Your answer is the lines below, exactly, from the one that contains "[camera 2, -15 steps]" through the one that contains "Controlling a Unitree", both included.

BEGIN

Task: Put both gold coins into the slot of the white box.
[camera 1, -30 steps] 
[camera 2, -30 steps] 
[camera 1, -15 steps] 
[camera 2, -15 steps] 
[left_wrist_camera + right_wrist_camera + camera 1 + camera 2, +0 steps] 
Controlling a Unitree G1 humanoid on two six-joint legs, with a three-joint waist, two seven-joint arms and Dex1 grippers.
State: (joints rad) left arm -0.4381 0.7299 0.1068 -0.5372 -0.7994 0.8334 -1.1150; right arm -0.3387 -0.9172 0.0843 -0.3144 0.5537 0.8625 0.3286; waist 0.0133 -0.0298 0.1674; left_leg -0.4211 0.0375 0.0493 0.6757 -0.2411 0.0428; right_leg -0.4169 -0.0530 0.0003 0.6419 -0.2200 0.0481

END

— Answer section —
[camera 2, -15 steps] 
[left_wrist_camera + right_wrist_camera + camera 1 + camera 2, +0 steps] 
Controlling a Unitree G1 humanoid on two six-joint legs, with a three-joint waist, two seven-joint arms and Dex1 grippers.

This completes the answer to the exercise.